Quem regeu foi o maestro russo
Yakov Kreizberg. Visto sem som,
pareceria um regente de desenho
animado, alguém fazendo uma
imitação de Charles Chaplin fazendo uma imitação de regente.
Comentário inevitável, mas injusto para quem faz uma orquestra
dessas tocar com tamanho brilho.
Depois de algum tempo, a gente
acostuma e acaba até gostando
dos maneirismos. Kreizberg rege
tudo de memória, com empatia e
sabedoria, e tem momentos de
real inspiração. Exemplo: a passagem para o primeiro grande tema
lírico da "Sinfonia nš 4" de Schumann (1810-56), uma de tantas
onde ele fez a música desacelerar
delicadamente até chegar num
outro tempo, uma narrativa dentro de outra. (Na "Dança Húngara" de Brahms, no bis, isso chegava ao paroxismo, com efeito quase desbragado.)

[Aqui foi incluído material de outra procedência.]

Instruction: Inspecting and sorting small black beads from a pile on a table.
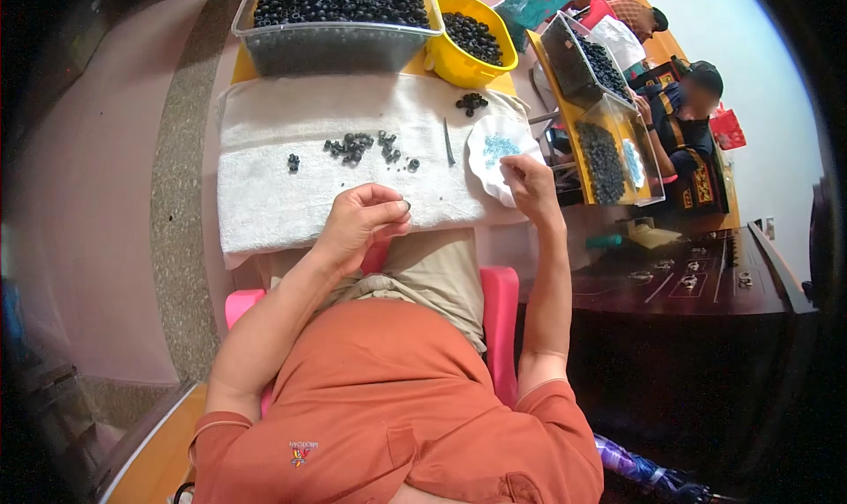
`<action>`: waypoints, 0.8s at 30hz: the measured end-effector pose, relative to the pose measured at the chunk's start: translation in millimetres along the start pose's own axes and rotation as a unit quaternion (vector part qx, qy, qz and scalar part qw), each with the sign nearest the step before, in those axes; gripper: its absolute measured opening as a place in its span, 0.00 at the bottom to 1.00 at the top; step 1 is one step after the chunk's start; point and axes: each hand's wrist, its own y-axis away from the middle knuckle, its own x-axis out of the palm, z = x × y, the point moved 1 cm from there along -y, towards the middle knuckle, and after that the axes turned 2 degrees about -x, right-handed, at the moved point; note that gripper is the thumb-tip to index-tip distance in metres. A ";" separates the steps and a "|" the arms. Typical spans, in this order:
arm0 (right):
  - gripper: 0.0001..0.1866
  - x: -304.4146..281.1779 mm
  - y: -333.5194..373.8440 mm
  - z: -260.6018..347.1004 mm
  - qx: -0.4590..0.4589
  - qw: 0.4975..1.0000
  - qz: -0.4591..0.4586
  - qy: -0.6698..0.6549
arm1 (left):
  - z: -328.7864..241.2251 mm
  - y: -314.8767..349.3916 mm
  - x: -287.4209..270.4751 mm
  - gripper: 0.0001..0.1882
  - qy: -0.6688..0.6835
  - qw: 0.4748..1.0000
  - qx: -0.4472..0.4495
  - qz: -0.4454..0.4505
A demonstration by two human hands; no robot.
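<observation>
- Left hand (363, 224): thumb and forefinger clamped on a small dark piece (406, 206), out over the near part of the white towel (265, 125)!
- Which way that piece points, and its long axis? Too tiny to call.
- Right hand (533, 189): fingers curled together at the right side of the white dish (479, 134); anything between them, can't tell.
- Blue bits (499, 147) lie just beyond its fingertips.
- Farther in: a slender dark tool (448, 142) lying lengthwise away from the body, loose black pieces (353, 147) to its left.
- Beyond: clear bin (344, 56), yellow tub (454, 69), both well filled.
</observation>
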 end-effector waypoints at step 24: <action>0.04 67.7 23.9 107.3 0.072 0.794 0.225 -0.560 | 2.4 0.8 -1.3 0.07 0.023 0.995 -0.029 0.088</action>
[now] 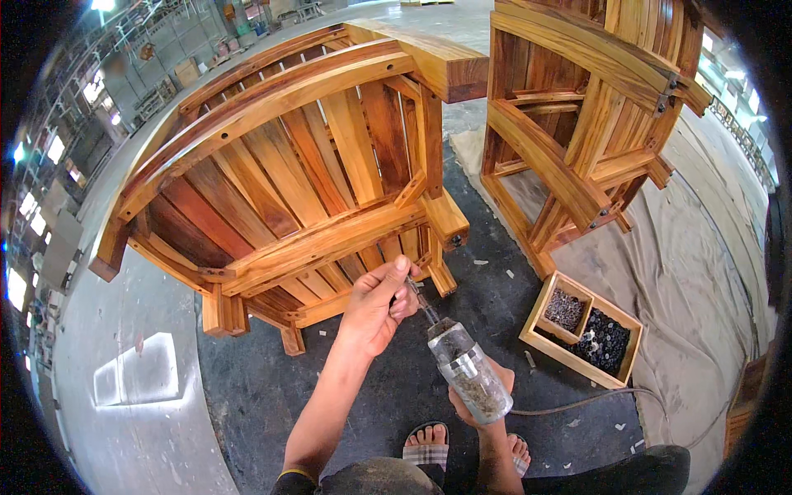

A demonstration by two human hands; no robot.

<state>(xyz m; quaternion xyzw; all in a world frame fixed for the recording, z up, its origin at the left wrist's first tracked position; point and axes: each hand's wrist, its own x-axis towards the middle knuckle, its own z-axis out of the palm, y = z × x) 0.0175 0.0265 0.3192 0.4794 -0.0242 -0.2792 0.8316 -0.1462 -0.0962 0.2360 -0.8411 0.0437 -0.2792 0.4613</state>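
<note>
My right hand [484,394] is wrapped round the body of a worn silver power screwdriver [464,363], its bit pointing up and away to the left. At the tip of the bit, the thumb and fingers of my left hand [379,308] are pinched together; whatever lies between them is too small to make out. Just beyond my hands stands a slatted wooden piece of furniture [330,231], tipped so that its underside, cross rail and short legs face me. The nearest part to my left hand is a leg [446,221] with a dark fitting at its end.
A wooden box [582,330] to the right holds small screws in one compartment and black washer-like parts in the other. Behind it, another wooden piece [577,140] stands on a beige cloth [697,239]. A cable [577,403] trails right across the black mat [272,396].
</note>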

Exemplo 2: os violoncelos trazidos à tona na repetição do "trio",
no "Scherzo". A melodia geralmente fica escondida, fazendo
contraponto à principal; aqui ganhou novos privilégios. Mais um
exemplo? O "crescendo" das violas, saindo de dentro do dos fagotes e contrabaixos, no início da
"Patética" de Tchaikovsky (1840-93). Detalhes assim são a própria
vida da música e definem a imaginação de quem toca.
Schumann era o compositor favorito do escritor Roland Barthes
(1915-80), que escreveu mais de
uma vez sobre ele no contexto de
seus comentários sobre o desejo e
a paixão amorosa. Nada soa mais
barthesiano, hoje, do que as suspensões não resolvidas na música
de Schumann. Tanto maior seu
impacto quando tocadas com
tanta leveza e juventude.
Lideradas pelo "spalla" David
Kim, as cordas da orquestra são
um alento para quem não tem
mais grandes ilusões neste setor.
E os segundos violinos são o máximo.
Existem as grandes e grandiloquentes orquestras, as grandiosas
e opulentas, as suntuosas, as mirabolantes. A Filadélfia é fulminante, sem pompa.
A engenharia funciona como se
fosse natural; o som é brilhante,
mas com acentos de outono, como o reflexo das árvores nas
águas do rio Schuylkill.
Comparada à Filarmônica de
Nova York, esta é uma orquestra
menos sofisticada. Comparada à
Concertgebouw, menos metafísica. À Viena, menos vivida e sedutora. Etc. etc. Mas cada grande orquestra é grande à sua maneira e a
Filadélfia hoje está fazendo música como ninguém.